## WORK REQUEST
You are asked to write out the entries exactly as they are given.
..............................
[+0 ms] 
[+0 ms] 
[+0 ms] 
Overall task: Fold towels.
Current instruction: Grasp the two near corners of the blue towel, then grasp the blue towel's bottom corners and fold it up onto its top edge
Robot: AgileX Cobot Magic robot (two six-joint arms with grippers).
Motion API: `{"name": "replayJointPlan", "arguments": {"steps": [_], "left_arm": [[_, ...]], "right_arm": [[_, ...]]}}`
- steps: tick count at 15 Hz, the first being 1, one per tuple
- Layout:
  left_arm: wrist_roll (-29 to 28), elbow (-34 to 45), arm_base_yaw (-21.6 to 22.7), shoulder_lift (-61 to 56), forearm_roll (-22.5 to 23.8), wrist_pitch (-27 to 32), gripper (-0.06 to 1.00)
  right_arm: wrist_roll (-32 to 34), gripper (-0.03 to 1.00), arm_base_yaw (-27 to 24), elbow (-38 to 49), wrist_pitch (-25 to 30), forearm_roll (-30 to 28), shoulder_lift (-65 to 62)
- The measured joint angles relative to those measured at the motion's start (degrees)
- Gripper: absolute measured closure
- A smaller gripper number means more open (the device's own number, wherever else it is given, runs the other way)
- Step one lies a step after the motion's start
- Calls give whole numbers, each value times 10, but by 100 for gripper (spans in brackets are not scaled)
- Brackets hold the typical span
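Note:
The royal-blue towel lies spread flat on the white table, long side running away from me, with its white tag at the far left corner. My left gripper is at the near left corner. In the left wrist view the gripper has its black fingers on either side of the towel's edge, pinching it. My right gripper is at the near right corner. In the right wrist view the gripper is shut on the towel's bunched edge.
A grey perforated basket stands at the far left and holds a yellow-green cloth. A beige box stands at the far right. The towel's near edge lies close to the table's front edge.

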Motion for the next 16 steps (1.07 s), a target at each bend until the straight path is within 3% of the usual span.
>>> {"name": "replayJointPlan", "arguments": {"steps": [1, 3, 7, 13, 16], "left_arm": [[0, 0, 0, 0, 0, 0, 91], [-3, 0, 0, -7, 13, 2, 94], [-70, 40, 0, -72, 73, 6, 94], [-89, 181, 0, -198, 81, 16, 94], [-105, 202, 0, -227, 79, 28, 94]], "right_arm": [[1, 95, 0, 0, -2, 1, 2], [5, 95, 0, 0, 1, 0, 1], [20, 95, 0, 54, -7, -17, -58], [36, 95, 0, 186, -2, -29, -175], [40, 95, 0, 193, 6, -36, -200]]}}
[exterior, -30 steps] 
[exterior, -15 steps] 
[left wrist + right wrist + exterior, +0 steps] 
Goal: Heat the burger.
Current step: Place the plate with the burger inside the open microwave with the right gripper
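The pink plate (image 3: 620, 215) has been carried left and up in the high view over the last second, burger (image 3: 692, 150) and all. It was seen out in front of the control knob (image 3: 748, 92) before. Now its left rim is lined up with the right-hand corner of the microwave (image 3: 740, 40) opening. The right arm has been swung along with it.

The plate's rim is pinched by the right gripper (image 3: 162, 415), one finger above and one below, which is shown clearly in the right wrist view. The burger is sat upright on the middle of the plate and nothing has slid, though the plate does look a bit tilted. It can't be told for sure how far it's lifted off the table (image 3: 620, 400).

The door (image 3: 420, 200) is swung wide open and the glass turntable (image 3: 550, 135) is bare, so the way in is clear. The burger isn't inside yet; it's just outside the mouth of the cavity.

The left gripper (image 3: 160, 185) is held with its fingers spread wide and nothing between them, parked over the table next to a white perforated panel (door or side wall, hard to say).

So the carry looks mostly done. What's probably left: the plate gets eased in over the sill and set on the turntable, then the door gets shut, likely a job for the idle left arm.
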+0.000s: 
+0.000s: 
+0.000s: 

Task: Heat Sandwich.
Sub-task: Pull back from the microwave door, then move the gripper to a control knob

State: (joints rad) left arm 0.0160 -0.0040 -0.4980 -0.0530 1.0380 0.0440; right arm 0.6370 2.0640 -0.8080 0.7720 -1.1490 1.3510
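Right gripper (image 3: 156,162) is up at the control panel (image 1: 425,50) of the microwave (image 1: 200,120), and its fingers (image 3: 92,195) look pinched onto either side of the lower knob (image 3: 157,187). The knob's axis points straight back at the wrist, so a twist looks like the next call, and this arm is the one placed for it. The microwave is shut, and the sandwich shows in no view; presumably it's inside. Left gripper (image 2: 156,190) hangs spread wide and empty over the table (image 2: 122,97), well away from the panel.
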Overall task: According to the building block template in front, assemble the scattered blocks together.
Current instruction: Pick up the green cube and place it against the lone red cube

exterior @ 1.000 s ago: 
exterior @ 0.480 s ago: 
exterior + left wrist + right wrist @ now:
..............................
## ANSWER FOR THIS EXERCISE
[+0 ms] 
[+0 ms] 
[+0 ms] 
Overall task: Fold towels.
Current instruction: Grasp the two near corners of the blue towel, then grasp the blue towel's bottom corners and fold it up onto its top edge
Robot: AgileX Cobot Magic robot (two six-joint arms with grippers).
Motion API: `{"name": "replayJointPlan", "arguments": {"steps": [_], "left_arm": [[_, ...]], "right_arm": [[_, ...]]}}`
- steps: tick count at 15 Hz, the first being 1, one per tuple
- Layout:
  left_arm: wrist_roll (-29 to 28), elbow (-34 to 45), arm_base_yaw (-21.6 to 22.7), shoulder_lift (-61 to 56), forearm_roll (-22.5 to 23.8), wrist_pitch (-27 to 32), gripper (-0.06 to 1.00)
  right_arm: wrist_roll (-32 to 34), gripper (-0.03 to 1.00), arm_base_yaw (-27 to 24), elbow (-38 to 49), wrist_pitch (-25 to 30), forearm_roll (-30 to 28), shoulder_lift (-65 to 62)
- The measured joint angles relative to those measured at the motion's start (degrees)
- Gripper: absolute measured closure
- A smaller gripper number means more open (the device's own number, wherever else it is given, runs the other way)
- Step one lies a step after the motion's start
- Calls give whole numbers, each value times 10, but by 100 for gripper (spans in brackets are not scaled)
- Brackets hold the typical span
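Note:
The royal-blue towel lies spread flat on the white table, long side running away from me, with its white tag at the far left corner. My left gripper is at the near left corner. In the left wrist view the gripper has its black fingers on either side of the towel's edge, pinching it. My right gripper is at the near right corner. In the right wrist view the gripper is shut on the towel's bunched edge.
A grey perforated basket stands at the far left and holds a yellow-green cloth. A beige box stands at the far right. The towel's near edge lies close to the table's front edge.
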
Motion for the next 16 steps (1.07 s), a target at each bend until the straight path is within 3% of the usual span.
>>> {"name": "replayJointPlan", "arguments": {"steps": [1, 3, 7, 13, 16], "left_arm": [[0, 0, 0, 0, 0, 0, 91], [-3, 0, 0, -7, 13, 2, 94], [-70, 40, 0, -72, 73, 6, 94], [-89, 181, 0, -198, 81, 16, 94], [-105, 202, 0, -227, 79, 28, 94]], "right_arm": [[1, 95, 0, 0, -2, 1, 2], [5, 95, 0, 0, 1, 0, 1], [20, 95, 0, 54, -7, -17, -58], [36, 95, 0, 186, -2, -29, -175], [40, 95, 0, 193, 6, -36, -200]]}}
[exterior, -30 steps] 
[exterior, -15 steps] 
[left wrist + right wrist + exterior, +0 steps] 
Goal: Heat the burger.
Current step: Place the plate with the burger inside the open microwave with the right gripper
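The pink plate (image 3: 620, 215) has been carried left and up in the high view over the last second, burger (image 3: 692, 150) and all. It was seen out in front of the control knob (image 3: 748, 92) before. Now its left rim is lined up with the right-hand corner of the microwave (image 3: 740, 40) opening. The right arm has been swung along with it.

The plate's rim is pinched by the right gripper (image 3: 162, 415), one finger above and one below, which is shown clearly in the right wrist view. The burger is sat upright on the middle of the plate and nothing has slid, though the plate does look a bit tilted. It can't be told for sure how far it's lifted off the table (image 3: 620, 400).

The door (image 3: 420, 200) is swung wide open and the glass turntable (image 3: 550, 135) is bare, so the way in is clear. The burger isn't inside yet; it's just outside the mouth of the cavity.

The left gripper (image 3: 160, 185) is held with its fingers spread wide and nothing between them, parked over the table next to a white perforated panel (door or side wall, hard to say).

So the carry looks mostly done. What's probably left: the plate gets eased in over the sill and set on the turntable, then the door gets shut, likely a job for the idle left arm.
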+0.000s: 
+0.000s: 
+0.000s: 

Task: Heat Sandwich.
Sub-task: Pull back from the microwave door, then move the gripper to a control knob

State: (joints rad) left arm 0.0160 -0.0040 -0.4980 -0.0530 1.0380 0.0440; right arm 0.6370 2.0640 -0.8080 0.7720 -1.1490 1.3510
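Right gripper (image 3: 156,162) is up at the control panel (image 1: 425,50) of the microwave (image 1: 200,120), and its fingers (image 3: 92,195) look pinched onto either side of the lower knob (image 3: 157,187). The knob's axis points straight back at the wrist, so a twist looks like the next call, and this arm is the one placed for it. The microwave is shut, and the sandwich shows in no view; presumably it's inside. Left gripper (image 2: 156,190) hangs spread wide and empty over the table (image 2: 122,97), well away from the panel.
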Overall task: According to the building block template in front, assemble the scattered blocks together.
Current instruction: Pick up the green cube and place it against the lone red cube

exterior @ 1.000 s ago: 
exterior @ 0.480 s ago: 
exterior + left wrist + right wrist @ now:

This answer has no further content.